2 months ago the New York Times was calling for a diet that Embraces fat in light of recent research.
Eating Fat doesn’t make you fat
The study funded by the U.S. National Institute of Health, showed that people on a “eat what you want” Lo-Carb diet lost more weight in a year than those on a Lo-Fat diet. The people on the Lo-Fat diet also lost weight, but lost more muscle than fat. The people on the Lo-Carb diet also saw their markers of inflammation, triglycerides in their blood go down and their HDL (good) cholesterol go up.
The people on the Lo-Carb diet got more than 13% of their calories from saturated fats – more than double the 5-6% recommended by the American Heart Association for a heart healthy diet.
… Or lead to a heart attack
The most important result was that those on the Lo-Carb diet saw a net decrease in the risk of having a heart attack in the next 10 years (known as the Framingham risk score). The people on the Lo-Fat diet saw no decrease in their Framingham risk scores.
Cholesterol not harmful?
Nina Teicholz, Author of “The Big Fat Surprise: Why bacon, meat and cheese belong in a healthy diet” and one of the best reviews of all the the bad science behind the failed Diet-Heart hypothesis writes an Op-Ed in last Friday’s New York Times reviewing a new NIH’s bombshell.
Eating Cholesterol doesn’t raise your Cholesterol
The dietary guidelines advisory committee (DGAC) of the U.S. National Institute of Health now considers cholesterol not harmful. The DGAC announced last Thursday that they have now lifted their 50 year proscription against dietary cholesterol, finally admitting that there was “no appreciable relationship” between dietary cholesterol and blood cholesterol” .
This is remarkable given that dietary cholesterol and fat are at the core of the diet heart hypothesis that gave us the Food Pyramid. Surely this is the final nail in the coffin of the Food Pyramid or, it’s less pyramidy but equally loopy “My Plate”.
The Good, The Bad, The Ugly
The NYT op-ed cheers the new status of cholesterol as a no longer a nutrient of public concern (NOC), but points out that the same committee sat on their hands with respect to saturated fat restating their recommendation to restrict to less than 6% of calories despite the presentation of recent science showing no evidence that eating saturated fat increased heart attacks and other cardiac events.

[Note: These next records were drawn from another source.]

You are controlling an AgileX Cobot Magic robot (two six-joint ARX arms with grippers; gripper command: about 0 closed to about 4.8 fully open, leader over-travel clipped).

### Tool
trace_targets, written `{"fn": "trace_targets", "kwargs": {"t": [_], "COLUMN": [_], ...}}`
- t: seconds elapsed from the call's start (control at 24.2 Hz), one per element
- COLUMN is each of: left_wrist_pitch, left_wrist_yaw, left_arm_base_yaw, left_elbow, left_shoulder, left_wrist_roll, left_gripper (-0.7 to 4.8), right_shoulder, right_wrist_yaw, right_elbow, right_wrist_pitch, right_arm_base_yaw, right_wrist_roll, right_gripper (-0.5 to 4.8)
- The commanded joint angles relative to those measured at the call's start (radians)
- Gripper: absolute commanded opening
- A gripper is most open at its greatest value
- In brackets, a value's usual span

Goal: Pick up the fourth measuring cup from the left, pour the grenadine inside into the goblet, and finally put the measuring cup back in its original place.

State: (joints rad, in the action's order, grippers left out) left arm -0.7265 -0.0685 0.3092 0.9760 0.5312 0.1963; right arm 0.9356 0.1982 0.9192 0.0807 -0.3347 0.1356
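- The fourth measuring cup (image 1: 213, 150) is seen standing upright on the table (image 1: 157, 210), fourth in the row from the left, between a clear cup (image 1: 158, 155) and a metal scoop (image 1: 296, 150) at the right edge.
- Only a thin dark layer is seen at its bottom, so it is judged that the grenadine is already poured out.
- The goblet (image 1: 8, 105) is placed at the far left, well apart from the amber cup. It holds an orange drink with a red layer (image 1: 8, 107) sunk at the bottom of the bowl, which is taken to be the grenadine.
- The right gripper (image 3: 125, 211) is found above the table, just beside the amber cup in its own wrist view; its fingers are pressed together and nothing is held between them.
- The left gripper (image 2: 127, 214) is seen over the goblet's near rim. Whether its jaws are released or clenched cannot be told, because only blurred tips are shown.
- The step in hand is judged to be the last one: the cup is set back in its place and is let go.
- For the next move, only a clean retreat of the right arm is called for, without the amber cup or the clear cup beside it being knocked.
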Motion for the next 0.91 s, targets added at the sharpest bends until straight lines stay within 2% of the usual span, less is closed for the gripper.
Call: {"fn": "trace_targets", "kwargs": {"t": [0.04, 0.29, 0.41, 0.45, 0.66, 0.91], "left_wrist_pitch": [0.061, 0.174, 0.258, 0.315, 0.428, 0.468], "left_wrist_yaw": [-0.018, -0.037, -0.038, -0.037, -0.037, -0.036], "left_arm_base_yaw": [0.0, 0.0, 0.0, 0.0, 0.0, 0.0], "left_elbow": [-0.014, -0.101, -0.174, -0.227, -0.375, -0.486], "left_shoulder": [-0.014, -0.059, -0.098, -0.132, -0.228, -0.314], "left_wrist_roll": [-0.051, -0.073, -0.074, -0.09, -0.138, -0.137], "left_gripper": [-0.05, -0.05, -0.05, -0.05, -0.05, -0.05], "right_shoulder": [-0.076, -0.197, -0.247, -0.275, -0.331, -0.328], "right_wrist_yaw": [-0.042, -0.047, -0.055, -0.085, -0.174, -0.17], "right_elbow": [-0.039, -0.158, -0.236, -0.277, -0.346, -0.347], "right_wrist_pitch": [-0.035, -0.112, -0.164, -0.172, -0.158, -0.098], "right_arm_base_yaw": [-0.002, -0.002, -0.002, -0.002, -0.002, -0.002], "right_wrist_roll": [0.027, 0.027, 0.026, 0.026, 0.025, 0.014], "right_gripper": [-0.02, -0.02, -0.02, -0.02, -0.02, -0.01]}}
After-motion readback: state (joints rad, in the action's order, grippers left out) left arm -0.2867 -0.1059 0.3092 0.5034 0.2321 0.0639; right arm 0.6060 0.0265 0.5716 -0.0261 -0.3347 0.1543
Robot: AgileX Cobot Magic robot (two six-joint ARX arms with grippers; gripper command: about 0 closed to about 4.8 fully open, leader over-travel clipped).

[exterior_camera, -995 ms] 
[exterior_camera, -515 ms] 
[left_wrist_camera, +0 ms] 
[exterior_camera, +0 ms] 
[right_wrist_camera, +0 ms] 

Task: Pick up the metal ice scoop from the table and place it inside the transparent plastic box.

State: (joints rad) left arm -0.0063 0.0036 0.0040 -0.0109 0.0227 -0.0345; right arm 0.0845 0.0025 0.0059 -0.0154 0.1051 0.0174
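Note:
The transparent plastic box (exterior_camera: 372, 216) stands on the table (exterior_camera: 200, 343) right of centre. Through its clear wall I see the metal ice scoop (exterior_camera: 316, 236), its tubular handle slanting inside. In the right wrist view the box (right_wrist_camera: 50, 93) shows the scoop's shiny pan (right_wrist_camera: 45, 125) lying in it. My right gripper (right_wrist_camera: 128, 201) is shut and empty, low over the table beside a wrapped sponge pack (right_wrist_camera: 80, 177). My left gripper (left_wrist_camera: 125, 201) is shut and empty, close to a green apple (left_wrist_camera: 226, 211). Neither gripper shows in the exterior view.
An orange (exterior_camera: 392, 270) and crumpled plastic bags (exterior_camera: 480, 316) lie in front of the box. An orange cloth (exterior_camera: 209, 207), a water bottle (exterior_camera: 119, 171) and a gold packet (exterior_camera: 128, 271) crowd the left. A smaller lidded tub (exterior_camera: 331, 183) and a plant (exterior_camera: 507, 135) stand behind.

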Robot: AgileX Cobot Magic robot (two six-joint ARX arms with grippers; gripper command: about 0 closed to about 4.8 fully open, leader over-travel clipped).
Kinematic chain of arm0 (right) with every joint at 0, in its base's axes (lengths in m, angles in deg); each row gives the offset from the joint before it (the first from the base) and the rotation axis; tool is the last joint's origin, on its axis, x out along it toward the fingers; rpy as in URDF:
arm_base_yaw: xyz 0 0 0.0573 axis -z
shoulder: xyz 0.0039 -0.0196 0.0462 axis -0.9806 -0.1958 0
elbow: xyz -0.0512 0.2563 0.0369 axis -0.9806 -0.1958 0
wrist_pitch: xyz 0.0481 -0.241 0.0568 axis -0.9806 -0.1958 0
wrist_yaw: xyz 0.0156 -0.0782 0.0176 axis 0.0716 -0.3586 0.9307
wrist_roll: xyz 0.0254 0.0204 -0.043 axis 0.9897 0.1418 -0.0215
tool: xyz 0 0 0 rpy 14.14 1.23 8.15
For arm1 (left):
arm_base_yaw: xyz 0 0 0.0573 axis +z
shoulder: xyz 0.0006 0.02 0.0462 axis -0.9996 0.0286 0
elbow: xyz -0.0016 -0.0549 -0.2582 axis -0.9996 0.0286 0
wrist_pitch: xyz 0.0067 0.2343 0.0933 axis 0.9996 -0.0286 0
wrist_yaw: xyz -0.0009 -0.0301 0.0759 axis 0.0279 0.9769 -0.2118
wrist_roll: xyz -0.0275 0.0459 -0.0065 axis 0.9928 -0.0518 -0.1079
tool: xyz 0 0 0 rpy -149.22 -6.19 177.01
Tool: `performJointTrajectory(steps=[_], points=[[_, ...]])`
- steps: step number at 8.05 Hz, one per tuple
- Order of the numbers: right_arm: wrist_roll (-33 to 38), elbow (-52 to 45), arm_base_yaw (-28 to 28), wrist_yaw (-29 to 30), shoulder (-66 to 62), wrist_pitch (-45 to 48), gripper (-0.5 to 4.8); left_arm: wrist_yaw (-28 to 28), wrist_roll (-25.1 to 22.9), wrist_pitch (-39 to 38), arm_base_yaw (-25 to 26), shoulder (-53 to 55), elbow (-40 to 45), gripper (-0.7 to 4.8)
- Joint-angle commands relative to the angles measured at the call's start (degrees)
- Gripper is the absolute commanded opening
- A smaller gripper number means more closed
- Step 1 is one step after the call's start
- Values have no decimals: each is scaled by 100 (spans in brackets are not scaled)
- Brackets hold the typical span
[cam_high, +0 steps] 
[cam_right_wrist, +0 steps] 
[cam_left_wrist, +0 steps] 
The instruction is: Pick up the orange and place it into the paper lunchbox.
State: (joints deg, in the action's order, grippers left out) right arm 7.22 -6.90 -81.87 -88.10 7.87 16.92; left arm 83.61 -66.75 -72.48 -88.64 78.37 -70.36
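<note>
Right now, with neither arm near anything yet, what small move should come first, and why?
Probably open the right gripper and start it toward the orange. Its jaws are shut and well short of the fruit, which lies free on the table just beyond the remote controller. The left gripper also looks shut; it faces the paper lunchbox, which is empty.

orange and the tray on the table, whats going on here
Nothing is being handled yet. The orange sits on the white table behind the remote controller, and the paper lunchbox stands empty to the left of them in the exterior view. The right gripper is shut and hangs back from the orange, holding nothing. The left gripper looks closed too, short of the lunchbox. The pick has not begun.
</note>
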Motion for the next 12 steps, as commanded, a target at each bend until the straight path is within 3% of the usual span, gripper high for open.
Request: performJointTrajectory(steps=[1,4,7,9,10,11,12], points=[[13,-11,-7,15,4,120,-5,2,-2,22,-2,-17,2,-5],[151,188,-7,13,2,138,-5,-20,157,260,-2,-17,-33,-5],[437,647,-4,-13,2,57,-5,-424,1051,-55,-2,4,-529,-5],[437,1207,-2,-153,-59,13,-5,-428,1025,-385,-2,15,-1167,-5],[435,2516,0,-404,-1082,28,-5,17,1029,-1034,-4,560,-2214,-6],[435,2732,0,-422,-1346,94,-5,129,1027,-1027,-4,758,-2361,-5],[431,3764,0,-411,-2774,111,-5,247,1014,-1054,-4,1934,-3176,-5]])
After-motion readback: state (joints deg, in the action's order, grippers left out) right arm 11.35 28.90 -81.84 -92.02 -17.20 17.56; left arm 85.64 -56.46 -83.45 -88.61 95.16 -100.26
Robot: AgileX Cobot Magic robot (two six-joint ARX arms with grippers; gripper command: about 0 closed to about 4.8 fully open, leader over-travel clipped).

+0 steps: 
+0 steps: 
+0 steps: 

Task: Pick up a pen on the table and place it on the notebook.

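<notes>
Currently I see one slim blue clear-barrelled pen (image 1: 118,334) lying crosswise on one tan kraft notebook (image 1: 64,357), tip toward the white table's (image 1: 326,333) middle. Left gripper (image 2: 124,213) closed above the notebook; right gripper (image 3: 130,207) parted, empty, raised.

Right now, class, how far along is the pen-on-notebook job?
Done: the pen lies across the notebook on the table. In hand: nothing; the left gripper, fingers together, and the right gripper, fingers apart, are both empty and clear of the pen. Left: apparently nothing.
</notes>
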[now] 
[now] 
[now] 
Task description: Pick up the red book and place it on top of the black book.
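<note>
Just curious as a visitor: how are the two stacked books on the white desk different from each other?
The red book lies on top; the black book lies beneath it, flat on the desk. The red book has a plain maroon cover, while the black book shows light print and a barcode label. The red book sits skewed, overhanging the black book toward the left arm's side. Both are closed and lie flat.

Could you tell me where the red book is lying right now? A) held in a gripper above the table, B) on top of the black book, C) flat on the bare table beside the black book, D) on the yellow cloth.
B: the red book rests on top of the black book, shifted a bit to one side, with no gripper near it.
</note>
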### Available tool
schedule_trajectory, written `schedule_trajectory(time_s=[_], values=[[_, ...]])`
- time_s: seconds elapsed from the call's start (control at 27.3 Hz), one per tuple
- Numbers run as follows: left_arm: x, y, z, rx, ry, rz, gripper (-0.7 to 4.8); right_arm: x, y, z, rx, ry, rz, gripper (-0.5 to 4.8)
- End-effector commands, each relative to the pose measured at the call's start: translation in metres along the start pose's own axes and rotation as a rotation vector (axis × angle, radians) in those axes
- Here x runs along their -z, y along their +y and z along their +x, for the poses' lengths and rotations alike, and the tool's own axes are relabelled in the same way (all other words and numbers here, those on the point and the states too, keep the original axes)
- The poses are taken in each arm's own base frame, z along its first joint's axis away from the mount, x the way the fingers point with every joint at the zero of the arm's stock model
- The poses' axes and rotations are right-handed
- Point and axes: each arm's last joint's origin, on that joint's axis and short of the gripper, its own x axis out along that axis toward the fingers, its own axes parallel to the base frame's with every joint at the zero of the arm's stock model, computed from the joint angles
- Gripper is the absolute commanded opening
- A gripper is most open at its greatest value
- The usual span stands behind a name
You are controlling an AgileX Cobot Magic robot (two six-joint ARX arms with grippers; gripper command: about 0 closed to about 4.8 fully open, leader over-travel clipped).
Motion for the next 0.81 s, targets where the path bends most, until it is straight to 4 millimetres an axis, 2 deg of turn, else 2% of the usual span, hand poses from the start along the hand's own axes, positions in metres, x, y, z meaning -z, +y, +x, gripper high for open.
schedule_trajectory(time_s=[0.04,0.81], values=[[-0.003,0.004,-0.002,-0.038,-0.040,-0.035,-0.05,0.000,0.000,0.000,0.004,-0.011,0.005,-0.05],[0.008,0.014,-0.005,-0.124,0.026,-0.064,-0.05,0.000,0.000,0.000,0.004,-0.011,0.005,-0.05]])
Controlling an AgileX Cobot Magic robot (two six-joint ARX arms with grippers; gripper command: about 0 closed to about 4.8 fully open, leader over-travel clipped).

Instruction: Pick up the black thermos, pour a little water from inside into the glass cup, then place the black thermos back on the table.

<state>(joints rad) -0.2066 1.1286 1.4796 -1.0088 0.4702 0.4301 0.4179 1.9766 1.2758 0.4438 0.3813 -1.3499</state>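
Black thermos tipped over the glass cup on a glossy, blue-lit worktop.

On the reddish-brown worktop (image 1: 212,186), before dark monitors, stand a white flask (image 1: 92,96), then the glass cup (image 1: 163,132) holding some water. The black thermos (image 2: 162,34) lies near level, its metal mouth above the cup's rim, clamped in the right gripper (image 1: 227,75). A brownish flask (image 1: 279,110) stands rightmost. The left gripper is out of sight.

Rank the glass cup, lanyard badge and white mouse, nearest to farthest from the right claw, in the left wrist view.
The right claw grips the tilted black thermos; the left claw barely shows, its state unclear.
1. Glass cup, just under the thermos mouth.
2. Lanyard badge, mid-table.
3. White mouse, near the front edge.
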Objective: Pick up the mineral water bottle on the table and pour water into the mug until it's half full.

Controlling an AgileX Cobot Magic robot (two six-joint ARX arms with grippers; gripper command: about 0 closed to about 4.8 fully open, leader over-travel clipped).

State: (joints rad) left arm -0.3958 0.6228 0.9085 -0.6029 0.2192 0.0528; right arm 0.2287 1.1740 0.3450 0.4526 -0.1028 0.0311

More troubling the committee also advised eliminating lean meat from the list of recommended healthy foods, as well as cutting back on red meat and processed meat. The evidence for this is epidemiological data (just like the evidence that resulted in the failed fat and cholesterol proscription) which can show that things occur together, but not whether one caused the other.
Correlation is not Causation
It is possible, for example, to observe a correlation between a US per capita consumption of cheese and the number of people killed by being tangled their bed sheets … that evidence doesn’t offer any suggestion whether one is actually related to the other.
Without support from clinical trials, demonising red meat based on a weak correlation is just more public policy being driven by bad science.
I’ll let Nina Teicholz have the last word on the topic;
“”Uncertain science should no longer guide our nutrition policy. Indeed, cutting fat and cholesterol, as Americans have conscientiously done, may have even worsened our health. In clearing our plates of meat, eggs and cheese (fat and protein), we ate more grains, pasta and starchy vegetables (carbohydrates). Over the past 50 years, we cut fat intake by 25 percent and increased carbohydrates by more than 30 percent, according to a new analysis of government data. Yet recent science has increasingly shown that a high-carb diet rich in sugar and refined grains increases the risk of obesity, diabetes and heart disease — much more so than a diet high in fat and cholesterol.
This is a good article. I don’t know why the message (cholesterol, saturated fat, etc) is good for you is not out there. It’s utterly dumbfounding.